======== Data excerpt ========

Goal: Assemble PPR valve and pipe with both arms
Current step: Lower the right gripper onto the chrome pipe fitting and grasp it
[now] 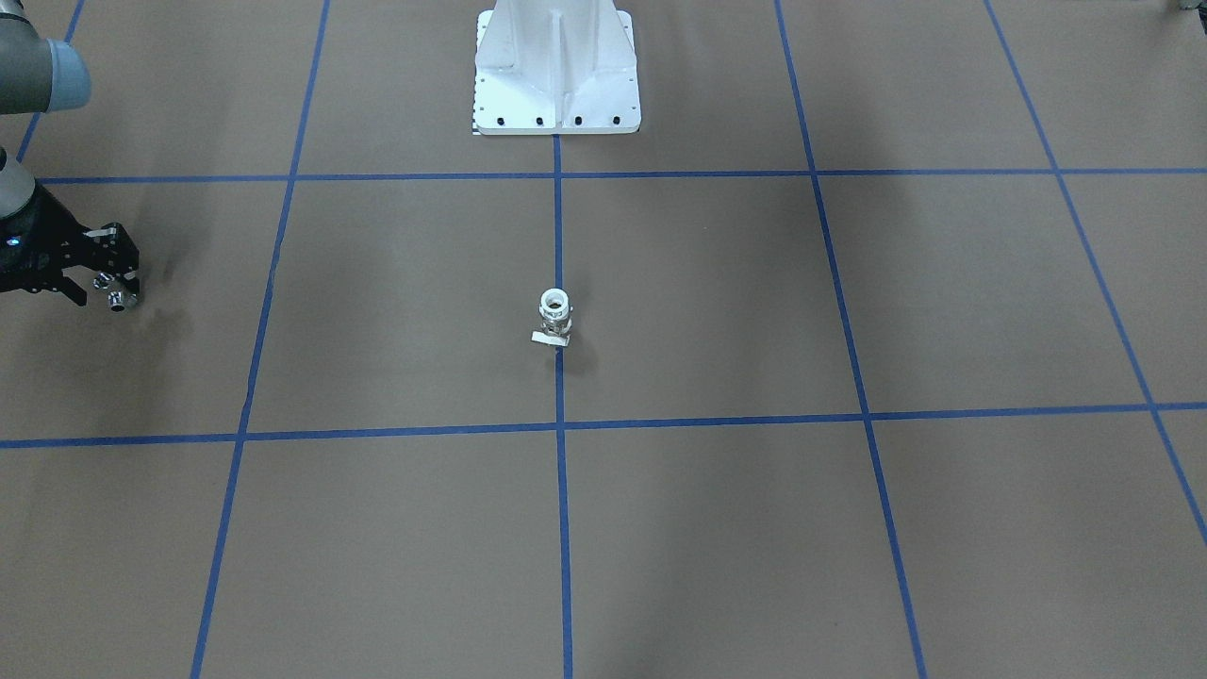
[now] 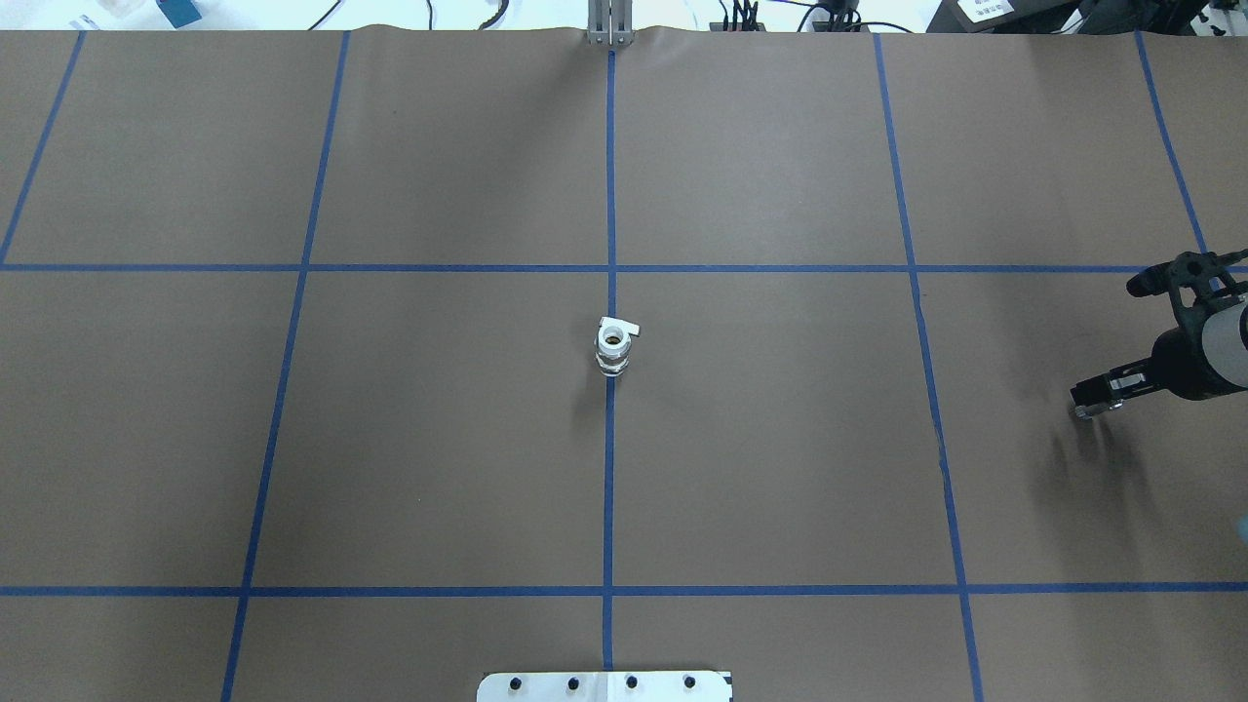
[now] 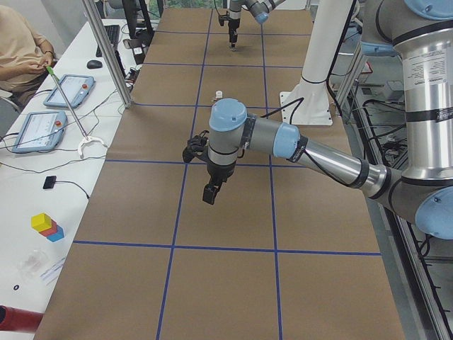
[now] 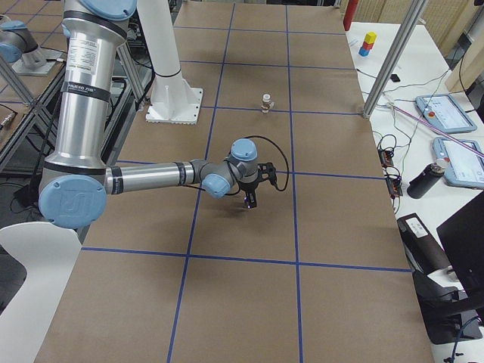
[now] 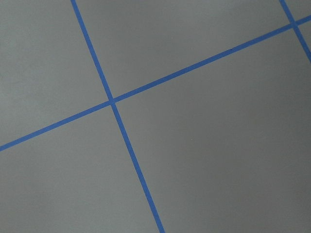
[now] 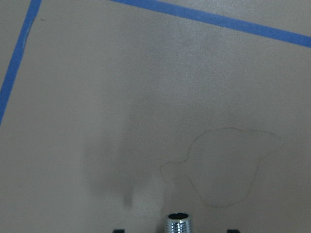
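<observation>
Jaws on the right arm [image 2: 1199, 361] are clamped on the pipe [image 1: 118, 300], held off the counter [image 2: 439, 439] with a soft shadow underneath. In the right wrist view the pipe [image 6: 178, 224] sits midway between the two black fingertips [image 6: 119, 230]. Its threaded open end points out past them toward the counter, so its visible axis runs along the jaws' own reach; the rest of its body is hidden there. Left arm [image 3: 283, 142]: its jaws hang tips-down above the counter and show only in the left side view, so I cannot tell whether they are apart or together. The left wrist view gives only bare counter and a crossing of blue tape [image 5: 112, 102]. PPR valve [image 2: 613, 348] stands upright on the centre tape line, long axis vertical, white ring end up with its round mouth open to the overhead camera. The flat handle tab [image 2: 621, 327] lies level at its far side from the robot. Relative to the right jaws the valve [image 1: 554, 318] is well apart, toward the robot's left. Seen along the counter, the valve [image 3: 219, 94] lies between the two sets of jaws, touching neither.
</observation>
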### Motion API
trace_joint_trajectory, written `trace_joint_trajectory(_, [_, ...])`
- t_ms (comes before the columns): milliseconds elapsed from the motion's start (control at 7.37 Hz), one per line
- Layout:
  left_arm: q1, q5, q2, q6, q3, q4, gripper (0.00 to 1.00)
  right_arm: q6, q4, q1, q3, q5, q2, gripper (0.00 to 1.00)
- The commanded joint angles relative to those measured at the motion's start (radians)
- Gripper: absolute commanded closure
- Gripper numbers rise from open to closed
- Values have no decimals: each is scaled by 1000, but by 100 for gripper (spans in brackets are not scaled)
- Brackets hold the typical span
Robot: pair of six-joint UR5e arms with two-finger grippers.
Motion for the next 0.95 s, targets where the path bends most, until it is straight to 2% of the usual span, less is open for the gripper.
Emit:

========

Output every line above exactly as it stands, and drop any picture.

Goal: Assemble PPR valve and pipe with both arms
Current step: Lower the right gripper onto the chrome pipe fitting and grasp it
[now] 
[now] 
[now] 
[now] 
[now] 
[now] 
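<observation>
Jaws on the right arm [image 2: 1199, 361] are clamped on the pipe [image 1: 118, 300], held off the counter [image 2: 439, 439] with a soft shadow underneath. In the right wrist view the pipe [image 6: 178, 224] sits midway between the two black fingertips [image 6: 119, 230]. Its threaded open end points out past them toward the counter, so its visible axis runs along the jaws' own reach; the rest of its body is hidden there. Left arm [image 3: 283, 142]: its jaws hang tips-down above the counter and show only in the left side view, so I cannot tell whether they are apart or together. The left wrist view gives only bare counter and a crossing of blue tape [image 5: 112, 102]. PPR valve [image 2: 613, 348] stands upright on the centre tape line, long axis vertical, white ring end up with its round mouth open to the overhead camera. The flat handle tab [image 2: 621, 327] lies level at its far side from the robot. Relative to the right jaws the valve [image 1: 554, 318] is well apart, toward the robot's left. Seen along the counter, the valve [image 3: 219, 94] lies between the two sets of jaws, touching neither.
</observation>
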### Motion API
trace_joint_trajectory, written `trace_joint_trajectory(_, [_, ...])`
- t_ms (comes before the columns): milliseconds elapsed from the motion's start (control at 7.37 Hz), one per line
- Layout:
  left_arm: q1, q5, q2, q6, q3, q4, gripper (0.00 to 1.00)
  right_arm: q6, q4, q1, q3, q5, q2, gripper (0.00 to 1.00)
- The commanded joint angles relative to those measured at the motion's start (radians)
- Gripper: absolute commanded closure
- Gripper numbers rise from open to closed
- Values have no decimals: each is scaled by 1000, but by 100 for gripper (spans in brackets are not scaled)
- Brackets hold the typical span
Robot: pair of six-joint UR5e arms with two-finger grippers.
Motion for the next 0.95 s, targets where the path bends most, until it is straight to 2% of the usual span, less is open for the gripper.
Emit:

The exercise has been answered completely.